To deal with these issues, an ANN is a network of interconnected artificial neurons (see Fig. 6), loosely mimicking biological neurons. Each neuron receives input signals, processes them using an activation function, and outputs a signal. The activation function introduces nonlinearity, allowing the network to model more complex relationships.

FIG. 6.

Topology of DNN with two hidden layers with inputs i1, i2, … in and outputs o1, o2, … on, arrows correspond to weights which are under optimization during training, input signals multiplied by weights are summed up , subjected to activation function φ, and propagated to a further layer.

FIG. 6.

Topology of DNN with two hidden layers with inputs i1, i2, … in and outputs o1, o2, … on, arrows correspond to weights which are under optimization during training, input signals multiplied by weights are summed up , subjected to activation function φ, and propagated to a further layer.

Close modal

An ANN typically consists of three layers:

  • Input Layer: Receives input data.

  • Hidden Layers: There can be one or more hidden layers, each containing multiple artificial neurons. These layers perform the main computations.
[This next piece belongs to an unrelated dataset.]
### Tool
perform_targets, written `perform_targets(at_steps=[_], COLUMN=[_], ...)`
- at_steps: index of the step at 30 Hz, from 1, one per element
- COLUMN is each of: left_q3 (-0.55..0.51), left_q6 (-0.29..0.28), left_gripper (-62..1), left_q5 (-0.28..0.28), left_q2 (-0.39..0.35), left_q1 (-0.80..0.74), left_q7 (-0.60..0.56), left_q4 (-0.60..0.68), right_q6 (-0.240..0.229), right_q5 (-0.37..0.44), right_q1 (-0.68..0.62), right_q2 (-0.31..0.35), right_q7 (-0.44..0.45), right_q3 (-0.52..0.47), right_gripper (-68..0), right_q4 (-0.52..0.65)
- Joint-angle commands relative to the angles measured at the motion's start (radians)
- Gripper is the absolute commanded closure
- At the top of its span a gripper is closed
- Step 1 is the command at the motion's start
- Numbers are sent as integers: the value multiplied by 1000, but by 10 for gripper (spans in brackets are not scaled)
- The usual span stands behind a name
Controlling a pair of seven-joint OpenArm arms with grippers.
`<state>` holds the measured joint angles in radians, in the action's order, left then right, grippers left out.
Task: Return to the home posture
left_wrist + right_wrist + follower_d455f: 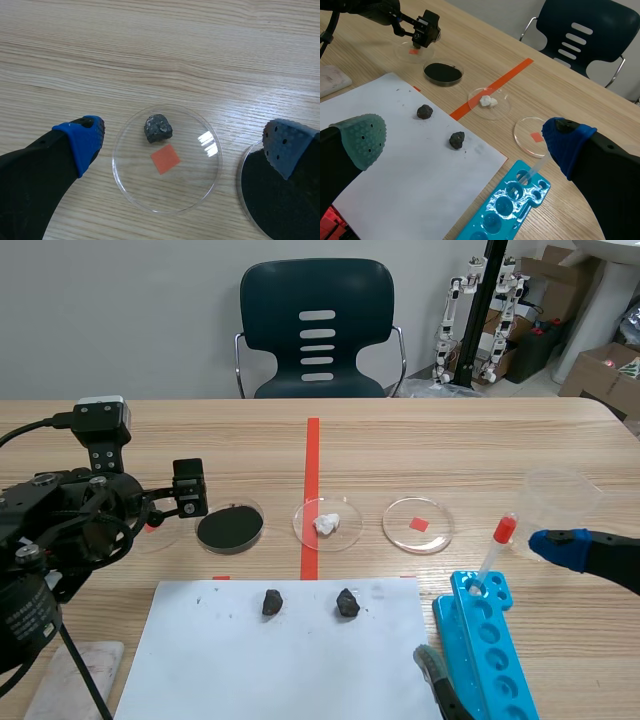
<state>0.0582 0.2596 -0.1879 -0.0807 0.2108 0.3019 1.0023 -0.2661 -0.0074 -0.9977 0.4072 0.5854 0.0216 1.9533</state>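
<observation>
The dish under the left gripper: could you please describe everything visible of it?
The dish is round, shallow and clear, glass or plastic by its look, and lies flat on the wooden table. A small dark rock sits inside it, off centre, and an orange-red square shows at its middle. It lies under the open left gripper, between the fingers, and apart from the black-filled dish beside it.
</observation>
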Motion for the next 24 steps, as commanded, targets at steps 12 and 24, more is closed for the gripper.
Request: perform_targets(at_steps=[12, 24], left_q3=[-3, -3], left_q6=[0, -101], left_gripper=[-623, -623], left_q5=[1, 24], left_q2=[-6, -40], left_q1=[16, -46], left_q7=[-14, -14], left_q4=[6, 88], right_q6=[5, 5], right_q5=[12, 12], right_q1=[3, 3], right_q2=[0, 0], right_q7=[16, 16], right_q3=[-5, -5], right_gripper=[-679, -679], right_q4=[22, 22])
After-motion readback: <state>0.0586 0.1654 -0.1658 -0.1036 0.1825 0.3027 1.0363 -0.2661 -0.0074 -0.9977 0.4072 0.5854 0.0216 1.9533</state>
  • Output Layer: Produces the final output, like a prediction or classification.

The connections between neurons (blue arrows in Fig. 6) have weights that determine the strength of the signal. These weights are adjusted during the training process which employs the backpropagation algorithm. Training a deep ANN involves feeding it with data and adjusting the weights to minimize the error between the predicted and actual outputs and backpropagation is a critical algorithm for this process. It works by calculating the error at the output layer and propagating it backward through the network, adjusting the weights of each neuron along the way. This iterative process allows the network to learn complex patterns from the data.

Advantages of Deep ANNs:

  • High Capacity: Deep ANNs, with their multiple hidden layers, can learn complex relationships in data that traditional models struggle with.

  • Feature Extraction: Deep ANNs can automatically learn features from raw data, eliminating the need for manual feature engineering.

  • Versatility: Deep ANNs can be applied to various tasks, including image recognition, natural language processing, and time series forecasting.

Drawbacks of Deep ANNs:

  • Complexity: Deep ANNs can be complex to design and train, requiring significant computational power and expertise.

  • Data Hunger: Deep ANNs often require large amounts of data to train effectively.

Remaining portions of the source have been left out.